Congress: OKs Dual-Source Warship Purchase

Congress cleared the Navy to split a roughly $10 billion purchase of the first 20 in a new class of coastal warships between teams led by Lockheed Martin Corp and Australia’s Austal Ltd, instead of picking just one of the two rival designs as previously planned.

The split would save $2.9 billion through 2016, and yield 20 “littoral combat ships” for the price of 19, Navy Secretary Ray Mabus said last week in urging Congress to approve the revamped purchase plan.

The vote to buy both types of coastal combat ships is likely to fuel controversies over proposed dual purchases of other major military systems.

Among these are engines for Lockheed Martin’s F-35 Joint Strike Fighter aircraft.

Separately the Air Force is preparing to start buying a new fleet of mid-air refueling aircraft either from Boeing Co or Europe’s EADS. In these two cases, the Pentagon is seeking to rely on one model only.

President Barack Obama is expected to sign into law this week the so-called “continuing resolution” that funds the government through March and that contains the split-buy provision for the new ships.

The highly automated vessels are designed to operate close to shore and feature equipment modules that may be swapped out for missions such as combating enemy surface vessels or sweeping for mines.

They will be built by Austal USA, which has a shipyard in Mobile, Alabama, and Lockheed Martin, which has partnered with a shipyard in Marinette, Wisconsin, just across the border from Michigan.

The Lockheed Martin ship has a steel hull; Austal’s is an aluminum trimaran. Each shipyard is now building its second vessel on contract, and the Navy hopes to buy 55 of the ships overall. When complete, the LCS fleet would make up about one-sixth of the entire U.S. Navy fleet.

“This is a unique and valuable opportunity to lock in the benefits of competition and provide needed ships to our fleet in a timely and extraordinarily cost effective manner,” Mabus, the Navy secretary, said in a statement.

Senate Armed Services Committee chairman Carl Levin, a Michigan Democrat, said the deal was expected to fund 500 direct jobs in Michigan’s upper peninsula, and support up to an additional 2,500 jobs in Michigan.

Senator Richard Shelby, an Alabama Republican, said Austal would add nearly 2,000 jobs in south Alabama for the program.

Without the legislation, the Navy would have to pick one contractor for the next phase of the ship’s construction.

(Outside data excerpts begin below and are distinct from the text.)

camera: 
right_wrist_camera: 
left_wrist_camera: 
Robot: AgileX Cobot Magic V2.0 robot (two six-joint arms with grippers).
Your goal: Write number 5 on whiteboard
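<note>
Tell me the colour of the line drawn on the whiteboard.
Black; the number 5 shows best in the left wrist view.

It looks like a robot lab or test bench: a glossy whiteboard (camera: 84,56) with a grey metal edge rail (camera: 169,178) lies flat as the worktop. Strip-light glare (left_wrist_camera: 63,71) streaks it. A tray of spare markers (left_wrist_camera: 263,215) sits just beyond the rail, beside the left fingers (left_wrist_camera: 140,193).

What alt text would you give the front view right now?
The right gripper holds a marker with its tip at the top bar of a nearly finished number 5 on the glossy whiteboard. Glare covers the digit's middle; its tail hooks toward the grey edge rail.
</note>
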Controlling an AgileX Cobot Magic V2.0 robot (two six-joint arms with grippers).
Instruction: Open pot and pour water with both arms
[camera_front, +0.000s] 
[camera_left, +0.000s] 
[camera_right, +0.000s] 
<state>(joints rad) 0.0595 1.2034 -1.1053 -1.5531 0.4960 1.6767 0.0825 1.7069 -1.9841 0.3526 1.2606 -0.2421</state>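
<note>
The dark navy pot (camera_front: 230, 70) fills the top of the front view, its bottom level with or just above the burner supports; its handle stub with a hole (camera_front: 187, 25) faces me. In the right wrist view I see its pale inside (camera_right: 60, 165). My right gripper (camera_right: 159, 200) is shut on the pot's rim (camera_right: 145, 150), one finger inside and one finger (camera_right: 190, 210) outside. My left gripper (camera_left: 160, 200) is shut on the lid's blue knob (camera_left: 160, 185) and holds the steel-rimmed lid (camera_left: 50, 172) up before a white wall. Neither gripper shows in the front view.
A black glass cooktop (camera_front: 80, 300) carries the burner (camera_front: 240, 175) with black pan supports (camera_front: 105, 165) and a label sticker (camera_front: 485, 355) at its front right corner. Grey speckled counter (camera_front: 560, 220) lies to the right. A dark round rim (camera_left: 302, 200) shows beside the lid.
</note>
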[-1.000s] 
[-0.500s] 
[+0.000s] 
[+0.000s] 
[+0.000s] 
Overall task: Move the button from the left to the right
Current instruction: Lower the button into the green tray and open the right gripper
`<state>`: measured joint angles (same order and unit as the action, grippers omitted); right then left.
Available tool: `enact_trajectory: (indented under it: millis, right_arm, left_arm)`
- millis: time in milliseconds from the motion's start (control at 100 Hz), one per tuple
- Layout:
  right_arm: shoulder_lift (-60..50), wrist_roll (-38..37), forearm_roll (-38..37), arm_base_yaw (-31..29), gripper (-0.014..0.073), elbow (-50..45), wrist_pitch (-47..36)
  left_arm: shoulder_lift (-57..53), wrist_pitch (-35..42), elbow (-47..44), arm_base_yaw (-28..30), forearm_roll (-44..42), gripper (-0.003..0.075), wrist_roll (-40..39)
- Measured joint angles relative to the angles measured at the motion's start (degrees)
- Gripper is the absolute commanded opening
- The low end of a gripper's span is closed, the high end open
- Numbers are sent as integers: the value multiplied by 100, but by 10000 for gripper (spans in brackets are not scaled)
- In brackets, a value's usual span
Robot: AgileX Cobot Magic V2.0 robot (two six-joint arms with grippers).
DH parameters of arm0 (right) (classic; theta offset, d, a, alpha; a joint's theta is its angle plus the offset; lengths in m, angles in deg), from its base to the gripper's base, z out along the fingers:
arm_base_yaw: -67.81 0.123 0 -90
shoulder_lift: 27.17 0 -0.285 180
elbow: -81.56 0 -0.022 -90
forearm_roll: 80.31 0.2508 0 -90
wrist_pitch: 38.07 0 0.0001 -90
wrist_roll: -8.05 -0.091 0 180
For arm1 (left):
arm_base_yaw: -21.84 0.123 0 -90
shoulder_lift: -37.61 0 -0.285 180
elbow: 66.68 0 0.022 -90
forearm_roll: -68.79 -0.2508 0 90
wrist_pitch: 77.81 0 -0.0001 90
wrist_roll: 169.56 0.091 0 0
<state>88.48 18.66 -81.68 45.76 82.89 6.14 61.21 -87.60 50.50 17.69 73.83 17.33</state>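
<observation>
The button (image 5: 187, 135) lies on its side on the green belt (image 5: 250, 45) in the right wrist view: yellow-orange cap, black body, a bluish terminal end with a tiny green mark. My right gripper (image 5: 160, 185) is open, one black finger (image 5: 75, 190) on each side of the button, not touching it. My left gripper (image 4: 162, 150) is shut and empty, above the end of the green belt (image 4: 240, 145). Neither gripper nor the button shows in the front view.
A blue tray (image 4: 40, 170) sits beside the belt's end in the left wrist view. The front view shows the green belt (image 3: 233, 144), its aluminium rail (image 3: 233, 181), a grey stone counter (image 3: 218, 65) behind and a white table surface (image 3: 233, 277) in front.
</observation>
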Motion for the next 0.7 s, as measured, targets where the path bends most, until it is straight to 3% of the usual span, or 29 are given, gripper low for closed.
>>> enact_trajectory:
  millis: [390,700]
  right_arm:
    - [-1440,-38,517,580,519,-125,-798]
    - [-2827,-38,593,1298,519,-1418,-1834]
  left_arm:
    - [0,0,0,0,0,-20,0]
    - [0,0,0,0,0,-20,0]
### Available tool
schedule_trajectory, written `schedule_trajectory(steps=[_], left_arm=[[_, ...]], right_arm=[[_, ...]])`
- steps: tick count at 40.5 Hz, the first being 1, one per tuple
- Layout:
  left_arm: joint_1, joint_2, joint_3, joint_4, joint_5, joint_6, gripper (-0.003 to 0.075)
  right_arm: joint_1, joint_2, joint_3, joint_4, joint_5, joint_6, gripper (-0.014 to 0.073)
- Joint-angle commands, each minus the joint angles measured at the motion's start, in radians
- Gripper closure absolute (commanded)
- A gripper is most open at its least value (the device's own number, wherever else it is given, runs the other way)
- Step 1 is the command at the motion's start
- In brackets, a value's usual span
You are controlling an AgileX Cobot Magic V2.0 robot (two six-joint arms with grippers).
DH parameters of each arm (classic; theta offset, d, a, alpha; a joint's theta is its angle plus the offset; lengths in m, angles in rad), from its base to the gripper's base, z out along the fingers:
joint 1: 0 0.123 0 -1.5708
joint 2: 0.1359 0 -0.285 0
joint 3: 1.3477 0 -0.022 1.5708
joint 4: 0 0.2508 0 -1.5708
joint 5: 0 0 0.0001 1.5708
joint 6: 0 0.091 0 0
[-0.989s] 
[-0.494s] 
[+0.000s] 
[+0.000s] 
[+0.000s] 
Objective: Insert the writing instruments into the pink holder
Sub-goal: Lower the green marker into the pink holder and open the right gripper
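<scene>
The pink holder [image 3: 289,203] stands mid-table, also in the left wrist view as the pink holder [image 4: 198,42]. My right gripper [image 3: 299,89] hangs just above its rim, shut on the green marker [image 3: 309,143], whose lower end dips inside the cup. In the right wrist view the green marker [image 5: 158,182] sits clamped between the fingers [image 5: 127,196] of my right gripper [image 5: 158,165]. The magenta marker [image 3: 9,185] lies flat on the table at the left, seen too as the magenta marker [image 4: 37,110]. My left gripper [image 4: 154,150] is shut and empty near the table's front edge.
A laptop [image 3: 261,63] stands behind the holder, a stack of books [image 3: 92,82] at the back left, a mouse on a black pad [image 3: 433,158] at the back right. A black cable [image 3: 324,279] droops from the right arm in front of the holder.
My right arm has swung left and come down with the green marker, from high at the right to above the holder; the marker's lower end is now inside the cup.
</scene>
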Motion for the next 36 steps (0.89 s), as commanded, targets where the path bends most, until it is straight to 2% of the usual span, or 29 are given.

In revamping its acquisition strategy, the Navy said last month that the prices offered by the rivals were so good that it made sense to buy from both and preserve competition.

The measure passed the House of Representatives by a vote of 193 to 165 after clearing the Senate earlier in the day, 79 to 16. In opposing the new approach, Senator John McCain of Arizona, the top Republican on the Armed Services Committee, argued that it constituted “an abrogation of our constitutional oversight responsibility.”

“I suggest that, having made key decisions on the program hastily and ill-informed, we in Congress are partly to blame” for what he called a program that has been plagued by instability.

He cited questions raised by congressional experts about the cost of operating and maintaining two versions of the ship rather than reaping economies of scale from just one.

Separately, Senator Sherrod Brown, an Ohio Democrat, said he had received confirmation from the White House’s Office of Management and Budget director Jacob Lew that the continuing resolution would maintain funding for the alternate F-35 engine.

The interchangeable engine is being developed by the team of General Electric- Rolls Royce despite President Barack Obama’s contention that it is wasteful. He has vowed to veto any spending measure that funds it.

United Technologies Corp’s Pratt & Whitney unit builds the engine being used in early F-35 production. Its backers had hoped that the White House would cut off funds for the rival engine in the absence of a specific appropriation for it.

The Defense Department has sought to end the second engine program for the past five years as a belt-tightening measure.

Sen. Joseph Lieberman, an Independent of Connecticut, where United Technologies is headquartered, said he would continue to fight to kill the alternate engine during the term of the continuing resolution and when the Senate considers a measure to fund the government for the rest of 2011.

Obama, in a May 28 statement, said the military did not want or need the second engine nor more Boeing C-17 cargo planes “and should Congress ignore this fact, I will veto any such legislation so that it can be returned to me without those provisions.”

Congress has not sought to fund any more C-17s for fiscal 2011, which began October 1. The House on Friday approved a defense authorization bill that ducked a decision on the alternate engine. Senate action on its version of the defense spending bill may come this week.